» **WHAT IS REQUIRED**
For the listing that follows, give again exactly the lines from the one with "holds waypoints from" to the one with "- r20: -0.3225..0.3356", including both.
········
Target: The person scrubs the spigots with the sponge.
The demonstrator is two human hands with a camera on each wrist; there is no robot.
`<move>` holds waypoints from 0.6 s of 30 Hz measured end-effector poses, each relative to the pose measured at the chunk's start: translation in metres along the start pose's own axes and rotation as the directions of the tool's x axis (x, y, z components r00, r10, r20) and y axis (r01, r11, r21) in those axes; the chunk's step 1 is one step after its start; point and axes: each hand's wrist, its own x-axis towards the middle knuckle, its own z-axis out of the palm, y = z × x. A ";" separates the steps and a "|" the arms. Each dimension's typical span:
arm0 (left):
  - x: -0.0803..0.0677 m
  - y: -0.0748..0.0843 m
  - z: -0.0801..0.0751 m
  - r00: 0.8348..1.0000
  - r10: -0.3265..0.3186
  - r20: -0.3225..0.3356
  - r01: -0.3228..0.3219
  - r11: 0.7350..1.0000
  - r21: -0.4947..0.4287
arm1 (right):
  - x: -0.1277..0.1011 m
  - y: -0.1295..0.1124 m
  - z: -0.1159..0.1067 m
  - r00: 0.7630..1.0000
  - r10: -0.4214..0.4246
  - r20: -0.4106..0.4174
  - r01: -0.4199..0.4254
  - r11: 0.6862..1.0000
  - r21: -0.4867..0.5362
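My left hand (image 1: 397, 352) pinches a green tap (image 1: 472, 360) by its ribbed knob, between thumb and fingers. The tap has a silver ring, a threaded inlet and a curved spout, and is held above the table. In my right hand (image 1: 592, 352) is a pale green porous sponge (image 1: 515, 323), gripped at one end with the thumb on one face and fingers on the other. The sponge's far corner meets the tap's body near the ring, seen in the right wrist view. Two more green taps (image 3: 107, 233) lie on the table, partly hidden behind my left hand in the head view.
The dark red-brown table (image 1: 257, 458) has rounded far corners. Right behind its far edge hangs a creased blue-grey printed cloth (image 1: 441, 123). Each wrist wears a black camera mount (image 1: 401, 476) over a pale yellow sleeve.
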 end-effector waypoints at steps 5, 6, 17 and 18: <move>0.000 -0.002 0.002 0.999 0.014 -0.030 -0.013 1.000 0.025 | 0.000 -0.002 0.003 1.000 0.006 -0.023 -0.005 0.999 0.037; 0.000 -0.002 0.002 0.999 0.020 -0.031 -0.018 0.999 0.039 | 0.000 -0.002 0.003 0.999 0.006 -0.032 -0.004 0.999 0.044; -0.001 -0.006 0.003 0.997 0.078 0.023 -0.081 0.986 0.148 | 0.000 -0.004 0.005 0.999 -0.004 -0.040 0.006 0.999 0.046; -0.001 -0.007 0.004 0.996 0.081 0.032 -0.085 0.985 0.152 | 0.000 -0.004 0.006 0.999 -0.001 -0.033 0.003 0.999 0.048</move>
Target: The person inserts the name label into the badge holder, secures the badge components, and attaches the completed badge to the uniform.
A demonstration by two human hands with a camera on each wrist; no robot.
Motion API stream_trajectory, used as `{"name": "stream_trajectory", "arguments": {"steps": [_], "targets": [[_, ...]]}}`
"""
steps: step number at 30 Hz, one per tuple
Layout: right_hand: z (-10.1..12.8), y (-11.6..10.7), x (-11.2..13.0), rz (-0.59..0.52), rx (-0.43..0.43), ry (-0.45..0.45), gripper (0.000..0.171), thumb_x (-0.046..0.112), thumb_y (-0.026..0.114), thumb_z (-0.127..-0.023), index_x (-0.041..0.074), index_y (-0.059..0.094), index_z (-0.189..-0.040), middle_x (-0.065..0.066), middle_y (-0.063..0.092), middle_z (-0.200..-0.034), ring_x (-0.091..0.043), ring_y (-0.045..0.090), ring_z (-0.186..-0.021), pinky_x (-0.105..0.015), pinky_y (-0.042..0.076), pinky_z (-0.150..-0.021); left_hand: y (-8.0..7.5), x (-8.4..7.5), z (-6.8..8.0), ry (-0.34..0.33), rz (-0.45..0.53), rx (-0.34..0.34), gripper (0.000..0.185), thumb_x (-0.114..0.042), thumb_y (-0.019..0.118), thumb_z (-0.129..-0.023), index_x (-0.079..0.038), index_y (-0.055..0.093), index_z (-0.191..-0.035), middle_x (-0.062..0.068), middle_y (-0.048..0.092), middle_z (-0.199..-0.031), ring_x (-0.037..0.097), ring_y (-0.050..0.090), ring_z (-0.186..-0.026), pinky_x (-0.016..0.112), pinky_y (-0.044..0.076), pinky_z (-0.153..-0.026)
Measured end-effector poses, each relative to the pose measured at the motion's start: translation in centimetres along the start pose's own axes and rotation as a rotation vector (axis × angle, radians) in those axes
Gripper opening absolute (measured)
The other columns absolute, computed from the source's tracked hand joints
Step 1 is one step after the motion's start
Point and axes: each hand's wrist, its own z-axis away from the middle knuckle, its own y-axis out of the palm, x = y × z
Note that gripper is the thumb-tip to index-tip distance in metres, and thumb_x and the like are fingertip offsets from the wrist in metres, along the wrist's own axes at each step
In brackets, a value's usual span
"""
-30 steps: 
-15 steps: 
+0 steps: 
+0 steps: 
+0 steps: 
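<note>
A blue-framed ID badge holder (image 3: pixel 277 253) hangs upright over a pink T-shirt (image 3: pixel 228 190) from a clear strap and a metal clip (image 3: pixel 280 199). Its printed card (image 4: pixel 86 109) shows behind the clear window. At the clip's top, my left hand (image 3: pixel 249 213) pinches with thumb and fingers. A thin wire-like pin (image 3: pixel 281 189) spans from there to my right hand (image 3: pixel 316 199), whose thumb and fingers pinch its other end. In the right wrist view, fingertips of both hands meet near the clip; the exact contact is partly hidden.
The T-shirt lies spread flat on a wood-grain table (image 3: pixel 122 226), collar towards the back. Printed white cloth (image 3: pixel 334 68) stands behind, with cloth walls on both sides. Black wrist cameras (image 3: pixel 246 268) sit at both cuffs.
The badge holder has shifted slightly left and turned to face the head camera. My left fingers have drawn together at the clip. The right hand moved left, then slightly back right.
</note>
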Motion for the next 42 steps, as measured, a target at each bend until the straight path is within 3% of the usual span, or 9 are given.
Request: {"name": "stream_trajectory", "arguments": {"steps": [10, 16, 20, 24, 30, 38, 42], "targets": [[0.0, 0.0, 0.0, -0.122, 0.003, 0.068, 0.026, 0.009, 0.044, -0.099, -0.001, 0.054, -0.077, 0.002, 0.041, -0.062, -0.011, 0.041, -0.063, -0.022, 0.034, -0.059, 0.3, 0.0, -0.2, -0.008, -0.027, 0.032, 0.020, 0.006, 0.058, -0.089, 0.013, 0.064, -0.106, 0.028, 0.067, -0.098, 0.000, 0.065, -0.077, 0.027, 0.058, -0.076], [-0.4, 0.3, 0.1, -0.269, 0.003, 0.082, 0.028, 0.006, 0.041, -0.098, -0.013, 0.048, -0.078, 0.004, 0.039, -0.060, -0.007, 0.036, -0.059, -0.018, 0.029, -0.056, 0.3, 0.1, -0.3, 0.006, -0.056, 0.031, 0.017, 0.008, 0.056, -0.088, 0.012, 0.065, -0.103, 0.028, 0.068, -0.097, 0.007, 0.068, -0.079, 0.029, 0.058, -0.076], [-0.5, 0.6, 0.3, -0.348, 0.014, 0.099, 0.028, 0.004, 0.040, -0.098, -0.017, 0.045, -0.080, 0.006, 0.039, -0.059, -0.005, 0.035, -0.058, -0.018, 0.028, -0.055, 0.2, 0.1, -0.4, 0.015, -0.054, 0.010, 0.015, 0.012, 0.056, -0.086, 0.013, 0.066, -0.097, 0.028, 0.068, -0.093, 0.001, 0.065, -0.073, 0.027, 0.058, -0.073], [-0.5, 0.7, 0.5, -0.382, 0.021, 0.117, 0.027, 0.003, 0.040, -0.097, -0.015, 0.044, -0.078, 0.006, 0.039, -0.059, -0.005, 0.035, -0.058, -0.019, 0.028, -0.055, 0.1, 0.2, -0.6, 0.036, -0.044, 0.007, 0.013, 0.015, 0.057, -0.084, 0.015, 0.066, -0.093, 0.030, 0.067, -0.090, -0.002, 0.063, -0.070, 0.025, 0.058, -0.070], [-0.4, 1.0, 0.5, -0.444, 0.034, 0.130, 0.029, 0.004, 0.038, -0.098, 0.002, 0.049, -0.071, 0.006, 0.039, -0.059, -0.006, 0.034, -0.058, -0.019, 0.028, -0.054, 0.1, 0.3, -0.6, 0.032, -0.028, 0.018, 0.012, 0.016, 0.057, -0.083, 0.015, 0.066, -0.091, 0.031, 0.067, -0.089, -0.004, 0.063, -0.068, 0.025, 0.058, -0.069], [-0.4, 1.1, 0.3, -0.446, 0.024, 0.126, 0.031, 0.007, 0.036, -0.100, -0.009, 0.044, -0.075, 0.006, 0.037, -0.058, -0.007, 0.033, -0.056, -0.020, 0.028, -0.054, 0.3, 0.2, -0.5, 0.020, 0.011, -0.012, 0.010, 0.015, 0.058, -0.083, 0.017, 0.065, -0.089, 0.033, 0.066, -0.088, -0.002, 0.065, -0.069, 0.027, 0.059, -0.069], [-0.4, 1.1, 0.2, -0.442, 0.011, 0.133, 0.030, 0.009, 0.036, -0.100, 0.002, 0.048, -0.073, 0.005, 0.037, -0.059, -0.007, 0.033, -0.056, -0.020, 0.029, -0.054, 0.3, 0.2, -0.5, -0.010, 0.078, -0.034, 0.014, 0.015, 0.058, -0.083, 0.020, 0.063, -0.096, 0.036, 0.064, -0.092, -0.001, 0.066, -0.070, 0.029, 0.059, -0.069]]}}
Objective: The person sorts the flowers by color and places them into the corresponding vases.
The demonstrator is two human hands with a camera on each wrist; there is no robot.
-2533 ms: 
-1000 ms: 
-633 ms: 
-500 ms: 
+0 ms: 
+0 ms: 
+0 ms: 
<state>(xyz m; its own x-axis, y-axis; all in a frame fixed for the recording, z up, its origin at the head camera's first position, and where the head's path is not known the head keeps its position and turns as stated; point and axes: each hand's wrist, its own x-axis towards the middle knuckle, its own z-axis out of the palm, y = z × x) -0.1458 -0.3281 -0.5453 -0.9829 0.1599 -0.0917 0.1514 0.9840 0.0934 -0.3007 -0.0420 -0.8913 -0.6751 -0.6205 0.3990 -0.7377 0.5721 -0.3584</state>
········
» **SOLUTION**
`<move>` holds waypoints from 0.6 s of 30 Hz measured end-effector poses, each relative to the pose measured at the chunk's start: translation in metres along the start pose's own axes and rotation as the directions of the tool's x axis (x, y, z components r00, r10, r20) and y axis (r01, r11, r21) in those axes; the chunk's step 1 is one step after its start; point and axes: each hand's wrist, its own x-axis towards the middle knuckle, its own z-axis out of the palm, y = z × x. A ";" separates the steps and a "|" the arms. Each dimension's typical span:
arm0 (left):
  - x: -0.0803..0.0677 m
  - y: -0.0748..0.0843 m
  - z: -0.0801..0.0751 m
  - r00: 0.8348..1.0000
  - r10: -0.3265..0.3186
  - r20: -0.3225..0.3356

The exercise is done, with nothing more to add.